Materials provided.
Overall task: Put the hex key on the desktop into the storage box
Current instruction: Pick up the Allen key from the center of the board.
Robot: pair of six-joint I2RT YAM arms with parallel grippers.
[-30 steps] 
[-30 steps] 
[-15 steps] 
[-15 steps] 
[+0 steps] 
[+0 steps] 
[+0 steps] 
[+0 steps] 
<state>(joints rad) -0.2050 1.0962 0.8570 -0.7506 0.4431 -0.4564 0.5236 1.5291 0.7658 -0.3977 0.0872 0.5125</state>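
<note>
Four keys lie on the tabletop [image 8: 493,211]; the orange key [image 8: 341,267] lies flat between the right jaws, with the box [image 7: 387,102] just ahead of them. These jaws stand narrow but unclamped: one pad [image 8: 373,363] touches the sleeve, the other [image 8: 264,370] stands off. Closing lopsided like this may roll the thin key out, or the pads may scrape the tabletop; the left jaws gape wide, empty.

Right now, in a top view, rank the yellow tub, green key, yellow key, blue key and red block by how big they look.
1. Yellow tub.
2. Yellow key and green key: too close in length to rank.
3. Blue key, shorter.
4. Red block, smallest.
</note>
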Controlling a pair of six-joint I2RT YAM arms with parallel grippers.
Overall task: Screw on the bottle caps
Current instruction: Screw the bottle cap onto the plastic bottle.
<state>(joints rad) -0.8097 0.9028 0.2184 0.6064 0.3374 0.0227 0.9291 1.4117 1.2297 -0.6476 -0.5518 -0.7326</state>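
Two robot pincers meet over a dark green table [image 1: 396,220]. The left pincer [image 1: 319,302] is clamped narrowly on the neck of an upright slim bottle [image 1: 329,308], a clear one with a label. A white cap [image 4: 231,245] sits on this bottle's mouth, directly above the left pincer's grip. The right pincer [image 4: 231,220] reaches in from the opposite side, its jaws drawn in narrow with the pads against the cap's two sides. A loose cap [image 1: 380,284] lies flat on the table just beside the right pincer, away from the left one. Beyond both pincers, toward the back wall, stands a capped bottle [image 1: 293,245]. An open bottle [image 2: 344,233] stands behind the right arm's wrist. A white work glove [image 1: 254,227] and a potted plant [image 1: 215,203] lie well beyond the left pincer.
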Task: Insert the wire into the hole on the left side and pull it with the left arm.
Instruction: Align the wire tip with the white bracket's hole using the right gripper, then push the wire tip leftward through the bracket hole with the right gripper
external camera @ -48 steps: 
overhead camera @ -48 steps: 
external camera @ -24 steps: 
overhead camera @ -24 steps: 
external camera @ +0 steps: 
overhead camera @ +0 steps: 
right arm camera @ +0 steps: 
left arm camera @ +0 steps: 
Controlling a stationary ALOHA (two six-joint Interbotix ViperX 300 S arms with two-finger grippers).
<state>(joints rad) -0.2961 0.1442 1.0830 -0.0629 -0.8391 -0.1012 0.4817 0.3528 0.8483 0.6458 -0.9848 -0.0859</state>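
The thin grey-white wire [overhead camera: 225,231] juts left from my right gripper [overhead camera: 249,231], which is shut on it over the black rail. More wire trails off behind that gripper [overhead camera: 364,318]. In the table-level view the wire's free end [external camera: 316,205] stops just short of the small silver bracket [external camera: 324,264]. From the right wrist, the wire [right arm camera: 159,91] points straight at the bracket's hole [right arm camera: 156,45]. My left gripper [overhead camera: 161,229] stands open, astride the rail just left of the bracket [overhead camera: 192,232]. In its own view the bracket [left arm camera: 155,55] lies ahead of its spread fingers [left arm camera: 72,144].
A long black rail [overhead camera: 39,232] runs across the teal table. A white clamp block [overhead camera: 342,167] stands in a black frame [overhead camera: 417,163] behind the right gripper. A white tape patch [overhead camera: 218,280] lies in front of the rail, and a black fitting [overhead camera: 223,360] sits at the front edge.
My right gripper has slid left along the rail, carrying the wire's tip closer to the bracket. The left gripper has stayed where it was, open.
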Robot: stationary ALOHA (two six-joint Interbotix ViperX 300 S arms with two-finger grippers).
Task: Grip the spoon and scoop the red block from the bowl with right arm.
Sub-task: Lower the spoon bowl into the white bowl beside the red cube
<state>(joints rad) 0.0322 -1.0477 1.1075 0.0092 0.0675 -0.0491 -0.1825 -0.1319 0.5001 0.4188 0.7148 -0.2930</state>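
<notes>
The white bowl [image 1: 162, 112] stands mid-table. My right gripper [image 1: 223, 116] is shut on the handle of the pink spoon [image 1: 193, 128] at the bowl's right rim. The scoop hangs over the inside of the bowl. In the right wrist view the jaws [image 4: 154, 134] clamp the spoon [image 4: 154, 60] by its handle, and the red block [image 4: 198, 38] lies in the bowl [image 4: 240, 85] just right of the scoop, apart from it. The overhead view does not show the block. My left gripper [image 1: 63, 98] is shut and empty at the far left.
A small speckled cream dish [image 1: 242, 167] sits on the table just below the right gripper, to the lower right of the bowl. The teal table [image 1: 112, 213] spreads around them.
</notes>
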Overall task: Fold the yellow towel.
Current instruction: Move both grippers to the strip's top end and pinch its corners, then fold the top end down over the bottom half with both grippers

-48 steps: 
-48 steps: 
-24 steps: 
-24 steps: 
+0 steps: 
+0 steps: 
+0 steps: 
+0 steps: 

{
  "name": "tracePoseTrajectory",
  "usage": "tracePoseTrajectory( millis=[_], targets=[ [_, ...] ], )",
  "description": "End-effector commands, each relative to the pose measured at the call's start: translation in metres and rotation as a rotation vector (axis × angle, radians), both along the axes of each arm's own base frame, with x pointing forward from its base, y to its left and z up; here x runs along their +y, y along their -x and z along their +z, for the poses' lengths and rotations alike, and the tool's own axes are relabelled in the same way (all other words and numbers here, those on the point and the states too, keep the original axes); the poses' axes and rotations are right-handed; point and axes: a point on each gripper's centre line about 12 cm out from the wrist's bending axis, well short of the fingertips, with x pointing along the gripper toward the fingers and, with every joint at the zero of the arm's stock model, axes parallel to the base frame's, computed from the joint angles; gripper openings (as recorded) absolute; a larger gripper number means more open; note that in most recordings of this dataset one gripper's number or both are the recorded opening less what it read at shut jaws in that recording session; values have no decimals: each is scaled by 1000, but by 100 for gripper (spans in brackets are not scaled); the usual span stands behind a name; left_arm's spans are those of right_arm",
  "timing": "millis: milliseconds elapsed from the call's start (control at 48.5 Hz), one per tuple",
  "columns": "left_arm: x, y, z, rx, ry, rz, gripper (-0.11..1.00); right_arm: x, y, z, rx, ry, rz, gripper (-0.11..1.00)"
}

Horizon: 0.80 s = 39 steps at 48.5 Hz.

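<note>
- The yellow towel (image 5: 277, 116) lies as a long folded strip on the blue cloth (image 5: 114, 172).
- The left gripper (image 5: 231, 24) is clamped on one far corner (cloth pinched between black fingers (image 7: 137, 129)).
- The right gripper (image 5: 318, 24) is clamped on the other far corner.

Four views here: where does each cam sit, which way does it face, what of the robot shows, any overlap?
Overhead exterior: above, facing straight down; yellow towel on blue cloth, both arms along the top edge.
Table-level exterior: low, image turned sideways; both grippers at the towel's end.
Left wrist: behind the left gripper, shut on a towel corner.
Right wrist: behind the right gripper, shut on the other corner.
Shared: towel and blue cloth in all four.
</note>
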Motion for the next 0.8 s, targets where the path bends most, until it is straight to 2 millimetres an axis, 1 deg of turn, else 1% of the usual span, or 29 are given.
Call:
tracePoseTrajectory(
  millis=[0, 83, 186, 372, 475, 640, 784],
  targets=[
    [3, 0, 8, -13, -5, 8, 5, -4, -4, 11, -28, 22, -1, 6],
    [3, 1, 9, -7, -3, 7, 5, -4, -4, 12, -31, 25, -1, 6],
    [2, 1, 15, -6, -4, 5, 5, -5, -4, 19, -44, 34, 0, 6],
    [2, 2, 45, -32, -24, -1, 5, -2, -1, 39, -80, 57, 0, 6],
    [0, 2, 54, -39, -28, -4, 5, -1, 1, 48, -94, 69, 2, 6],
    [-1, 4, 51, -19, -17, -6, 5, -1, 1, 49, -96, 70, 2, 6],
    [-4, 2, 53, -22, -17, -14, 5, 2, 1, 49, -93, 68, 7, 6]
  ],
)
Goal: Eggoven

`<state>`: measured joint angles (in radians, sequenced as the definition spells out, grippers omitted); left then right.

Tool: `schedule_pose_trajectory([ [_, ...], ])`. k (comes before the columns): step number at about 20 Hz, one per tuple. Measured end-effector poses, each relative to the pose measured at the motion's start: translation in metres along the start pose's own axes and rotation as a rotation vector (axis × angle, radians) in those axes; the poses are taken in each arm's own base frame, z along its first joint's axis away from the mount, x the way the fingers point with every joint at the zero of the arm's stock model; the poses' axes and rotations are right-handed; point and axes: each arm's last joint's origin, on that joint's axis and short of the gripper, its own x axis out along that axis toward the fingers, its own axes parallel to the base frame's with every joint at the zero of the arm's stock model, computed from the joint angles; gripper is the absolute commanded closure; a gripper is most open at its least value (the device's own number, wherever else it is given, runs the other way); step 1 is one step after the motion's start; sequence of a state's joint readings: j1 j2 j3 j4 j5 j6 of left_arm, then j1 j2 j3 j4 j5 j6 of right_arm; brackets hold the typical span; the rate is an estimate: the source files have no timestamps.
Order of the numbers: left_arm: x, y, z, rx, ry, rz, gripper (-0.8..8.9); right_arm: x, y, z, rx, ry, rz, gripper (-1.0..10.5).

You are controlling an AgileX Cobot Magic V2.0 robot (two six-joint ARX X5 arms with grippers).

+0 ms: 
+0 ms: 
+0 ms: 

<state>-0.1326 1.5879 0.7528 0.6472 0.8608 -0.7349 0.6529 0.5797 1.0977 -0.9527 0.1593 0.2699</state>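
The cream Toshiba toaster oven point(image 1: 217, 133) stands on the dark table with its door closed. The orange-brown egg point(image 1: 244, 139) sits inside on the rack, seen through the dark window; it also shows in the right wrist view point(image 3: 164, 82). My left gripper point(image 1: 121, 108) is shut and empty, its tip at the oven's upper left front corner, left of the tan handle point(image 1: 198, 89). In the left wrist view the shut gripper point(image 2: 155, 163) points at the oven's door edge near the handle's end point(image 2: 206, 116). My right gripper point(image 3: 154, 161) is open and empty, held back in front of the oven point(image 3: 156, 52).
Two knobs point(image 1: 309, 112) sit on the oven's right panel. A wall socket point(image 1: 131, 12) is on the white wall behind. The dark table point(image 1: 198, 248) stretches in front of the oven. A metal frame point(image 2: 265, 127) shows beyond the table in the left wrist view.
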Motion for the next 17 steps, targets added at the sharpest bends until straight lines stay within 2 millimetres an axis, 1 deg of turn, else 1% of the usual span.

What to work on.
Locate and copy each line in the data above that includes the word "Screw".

Reply.
Overall task: Screw on the bottle caps
Current instruction: Screw the bottle cap onto the plastic bottle.

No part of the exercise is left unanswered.